• **REQUIRED ACTION**
An exact copy of all the data below is needed, without its pictures.

• **DATASET EXCERPT**
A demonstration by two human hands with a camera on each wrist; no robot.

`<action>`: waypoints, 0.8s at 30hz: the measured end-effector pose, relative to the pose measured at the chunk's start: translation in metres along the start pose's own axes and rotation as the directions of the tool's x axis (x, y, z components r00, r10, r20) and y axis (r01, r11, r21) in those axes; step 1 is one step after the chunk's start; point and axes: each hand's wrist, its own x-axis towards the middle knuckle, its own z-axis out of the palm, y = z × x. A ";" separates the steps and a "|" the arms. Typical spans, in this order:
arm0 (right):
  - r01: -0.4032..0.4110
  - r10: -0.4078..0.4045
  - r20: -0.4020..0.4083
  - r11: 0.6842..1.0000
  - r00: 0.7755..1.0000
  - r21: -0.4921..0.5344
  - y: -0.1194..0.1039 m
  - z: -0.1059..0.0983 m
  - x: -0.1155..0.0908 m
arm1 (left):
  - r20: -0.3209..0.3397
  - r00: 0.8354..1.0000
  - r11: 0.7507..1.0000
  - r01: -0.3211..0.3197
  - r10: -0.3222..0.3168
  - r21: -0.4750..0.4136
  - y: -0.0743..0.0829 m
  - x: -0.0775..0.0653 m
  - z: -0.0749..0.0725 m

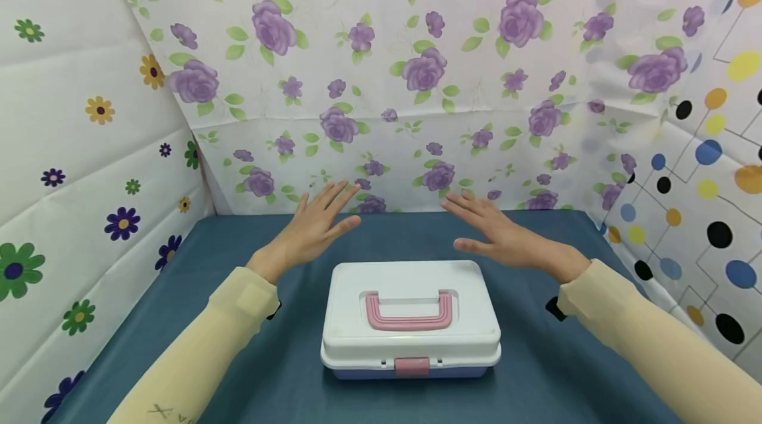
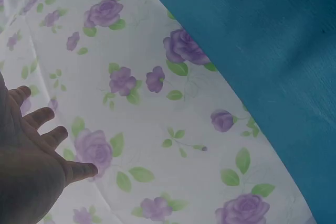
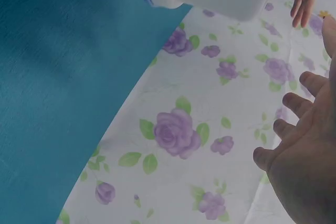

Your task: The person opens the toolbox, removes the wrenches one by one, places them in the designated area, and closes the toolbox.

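"Cream-coloured fabric sleeves (image 1: pixel 655 338) come in from both lower corners, closest to the camera. What are the hands doing?"

"The left hand (image 1: pixel 306 232) is spread wide, fingers straight and thumb apart, holding nothing. The right hand (image 1: pixel 506 232) is likewise outstretched, thumb apart from its fingers, with nothing in it."

"And the case?"

"That rectangular plastic case (image 1: pixel 411 342), white-lidded with a blue base, sits on the dark blue-green tabletop (image 1: pixel 286 371). It lies between the forearms, nearer the camera than the hands; neither touches it."

"Is its lid down?"

"Yes. The pink plastic handle (image 1: pixel 409 324) lies folded on top, and a pink rectangular latch (image 1: pixel 412 366) sits at the front."

"Behind it?"

"A white sheet printed with purple roses (image 1: pixel 381 80)."
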 end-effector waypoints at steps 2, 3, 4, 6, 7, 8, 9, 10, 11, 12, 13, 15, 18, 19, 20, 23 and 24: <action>0.004 -0.004 0.000 1.000 1.000 -0.002 -0.002 0.001 -0.002 | -0.003 1.000 1.000 -0.013 0.013 -0.003 0.002 0.000 0.001; 0.007 -0.007 -0.001 1.000 1.000 -0.002 -0.003 0.001 -0.003 | -0.002 1.000 1.000 -0.018 0.018 -0.004 0.003 -0.001 0.001; 0.012 -0.012 -0.002 1.000 1.000 -0.003 -0.004 0.002 -0.004 | -0.001 1.000 1.000 -0.022 0.022 -0.007 0.004 -0.001 0.001; 0.020 -0.020 -0.003 1.000 1.000 0.000 -0.007 0.002 -0.006 | 0.001 1.000 0.999 -0.031 0.031 -0.018 0.006 -0.002 0.002; 0.029 -0.029 -0.005 1.000 1.000 -0.003 -0.008 0.003 -0.006 | 0.000 0.999 0.999 -0.035 0.035 -0.022 0.007 -0.003 0.002; 0.035 -0.035 -0.006 0.999 0.999 -0.001 -0.009 0.003 -0.007 | -0.001 0.999 0.999 -0.036 0.036 -0.025 0.008 -0.003 0.002; 0.040 -0.040 -0.005 0.999 0.999 0.000 -0.010 0.004 -0.008 | 0.000 0.999 0.999 -0.035 0.035 -0.025 0.008 -0.004 0.002; 0.046 -0.046 -0.005 0.999 0.999 0.002 -0.011 0.004 -0.009 | -0.001 0.999 0.999 -0.037 0.037 -0.028 0.008 -0.004 0.002; 0.048 -0.048 -0.004 0.999 0.999 0.007 -0.012 0.004 -0.009 | -0.002 0.999 0.999 -0.038 0.038 -0.028 0.008 -0.005 0.002; 0.053 -0.053 -0.003 0.999 0.999 0.011 -0.012 0.004 -0.010 | -0.003 0.999 0.999 -0.038 0.038 -0.028 0.008 -0.006 0.002; 0.059 -0.059 -0.004 0.998 0.998 0.014 -0.013 0.005 -0.010 | -0.005 0.999 0.999 -0.040 0.040 -0.027 0.008 -0.006 0.002; 0.060 -0.060 -0.001 0.998 0.998 0.026 -0.015 0.006 -0.011 | -0.014 0.999 0.998 -0.052 0.052 -0.032 0.009 -0.008 0.002; 0.067 -0.068 0.004 0.997 0.998 0.035 -0.018 0.007 -0.014 | -0.045 0.995 0.995 -0.094 0.092 -0.037 0.012 -0.011 0.003; 0.071 -0.072 0.005 0.997 0.997 0.040 -0.019 0.008 -0.015 | -0.058 0.992 0.993 -0.111 0.109 -0.037 0.013 -0.012 0.004; 0.076 -0.077 0.007 0.996 0.997 0.047 -0.021 0.009 -0.016 | -0.072 0.990 0.991 -0.127 0.124 -0.038 0.014 -0.013 0.004; 0.101 -0.101 0.007 0.993 0.995 0.063 -0.024 0.013 -0.019 | -0.101 0.981 0.985 -0.170 0.166 -0.032 0.018 -0.016 0.007; 0.109 -0.110 0.005 0.991 0.994 0.071 -0.026 0.014 -0.020 | -0.109 0.978 0.982 -0.184 0.180 -0.029 0.019 -0.017 0.007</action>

• **RESULT BELOW**
A demonstration by two human hands with a camera on each wrist; no robot.

`<action>`: waypoints, 0.8s at 30hz: the measured end-effector pose, relative to the pose measured at the chunk's start: translation in metres along the start pose's own axes and rotation as the directions of the tool's x axis (x, y, z components r00, r10, r20) and y axis (r01, r11, r21) in those axes; step 1 is one step after the chunk's start; point and axes: each hand's wrist, its own x-axis towards the middle knuckle, its own z-axis out of the palm, y = z × x. A ";" separates the steps and a "|" the arms. Typical spans, in this order:
arm0 (right):
  - r01: -0.4032..0.4110
  - r10: -0.4078..0.4045
  - r20: -0.4020..0.4083
  - r11: 0.6842..1.0000
  - r00: 0.7755..1.0000
  - r21: -0.4921..0.5344
  - y: -0.1194..0.1039 m
  - z: -0.1059..0.0983 m
  - x: -0.1155..0.0908 m
arm1 (left):
  - r20: -0.3209..0.3397
  - r00: 0.8354..1.0000
  - r11: 0.7507..1.0000
  - r01: -0.3211..0.3197
  - r10: -0.3222..0.3168
  - r21: -0.4750..0.4136
  - y: -0.0743..0.0829 m
  - x: -0.0775..0.0653 m
  - z: -0.0749..0.0725 m


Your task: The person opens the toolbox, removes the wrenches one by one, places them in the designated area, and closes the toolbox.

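"Cream-coloured fabric sleeves (image 1: pixel 655 338) come in from both lower corners, closest to the camera. What are the hands doing?"

"The left hand (image 1: pixel 306 232) is spread wide, fingers straight and thumb apart, holding nothing. The right hand (image 1: pixel 506 232) is likewise outstretched, thumb apart from its fingers, with nothing in it."

"And the case?"

"That rectangular plastic case (image 1: pixel 411 342), white-lidded with a blue base, sits on the dark blue-green tabletop (image 1: pixel 286 371). It lies between the forearms, nearer the camera than the hands; neither touches it."

"Is its lid down?"

"Yes. The pink plastic handle (image 1: pixel 409 324) lies folded on top, and a pink rectangular latch (image 1: pixel 412 366) sits at the front."

"Behind it?"

"A white sheet printed with purple roses (image 1: pixel 381 80)."
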 end-effector waypoints at steps 2, 3, 4, 6, 7, 8, 9, 10, 11, 12, 13, 15, 18, 19, 20, 23 and 24: <action>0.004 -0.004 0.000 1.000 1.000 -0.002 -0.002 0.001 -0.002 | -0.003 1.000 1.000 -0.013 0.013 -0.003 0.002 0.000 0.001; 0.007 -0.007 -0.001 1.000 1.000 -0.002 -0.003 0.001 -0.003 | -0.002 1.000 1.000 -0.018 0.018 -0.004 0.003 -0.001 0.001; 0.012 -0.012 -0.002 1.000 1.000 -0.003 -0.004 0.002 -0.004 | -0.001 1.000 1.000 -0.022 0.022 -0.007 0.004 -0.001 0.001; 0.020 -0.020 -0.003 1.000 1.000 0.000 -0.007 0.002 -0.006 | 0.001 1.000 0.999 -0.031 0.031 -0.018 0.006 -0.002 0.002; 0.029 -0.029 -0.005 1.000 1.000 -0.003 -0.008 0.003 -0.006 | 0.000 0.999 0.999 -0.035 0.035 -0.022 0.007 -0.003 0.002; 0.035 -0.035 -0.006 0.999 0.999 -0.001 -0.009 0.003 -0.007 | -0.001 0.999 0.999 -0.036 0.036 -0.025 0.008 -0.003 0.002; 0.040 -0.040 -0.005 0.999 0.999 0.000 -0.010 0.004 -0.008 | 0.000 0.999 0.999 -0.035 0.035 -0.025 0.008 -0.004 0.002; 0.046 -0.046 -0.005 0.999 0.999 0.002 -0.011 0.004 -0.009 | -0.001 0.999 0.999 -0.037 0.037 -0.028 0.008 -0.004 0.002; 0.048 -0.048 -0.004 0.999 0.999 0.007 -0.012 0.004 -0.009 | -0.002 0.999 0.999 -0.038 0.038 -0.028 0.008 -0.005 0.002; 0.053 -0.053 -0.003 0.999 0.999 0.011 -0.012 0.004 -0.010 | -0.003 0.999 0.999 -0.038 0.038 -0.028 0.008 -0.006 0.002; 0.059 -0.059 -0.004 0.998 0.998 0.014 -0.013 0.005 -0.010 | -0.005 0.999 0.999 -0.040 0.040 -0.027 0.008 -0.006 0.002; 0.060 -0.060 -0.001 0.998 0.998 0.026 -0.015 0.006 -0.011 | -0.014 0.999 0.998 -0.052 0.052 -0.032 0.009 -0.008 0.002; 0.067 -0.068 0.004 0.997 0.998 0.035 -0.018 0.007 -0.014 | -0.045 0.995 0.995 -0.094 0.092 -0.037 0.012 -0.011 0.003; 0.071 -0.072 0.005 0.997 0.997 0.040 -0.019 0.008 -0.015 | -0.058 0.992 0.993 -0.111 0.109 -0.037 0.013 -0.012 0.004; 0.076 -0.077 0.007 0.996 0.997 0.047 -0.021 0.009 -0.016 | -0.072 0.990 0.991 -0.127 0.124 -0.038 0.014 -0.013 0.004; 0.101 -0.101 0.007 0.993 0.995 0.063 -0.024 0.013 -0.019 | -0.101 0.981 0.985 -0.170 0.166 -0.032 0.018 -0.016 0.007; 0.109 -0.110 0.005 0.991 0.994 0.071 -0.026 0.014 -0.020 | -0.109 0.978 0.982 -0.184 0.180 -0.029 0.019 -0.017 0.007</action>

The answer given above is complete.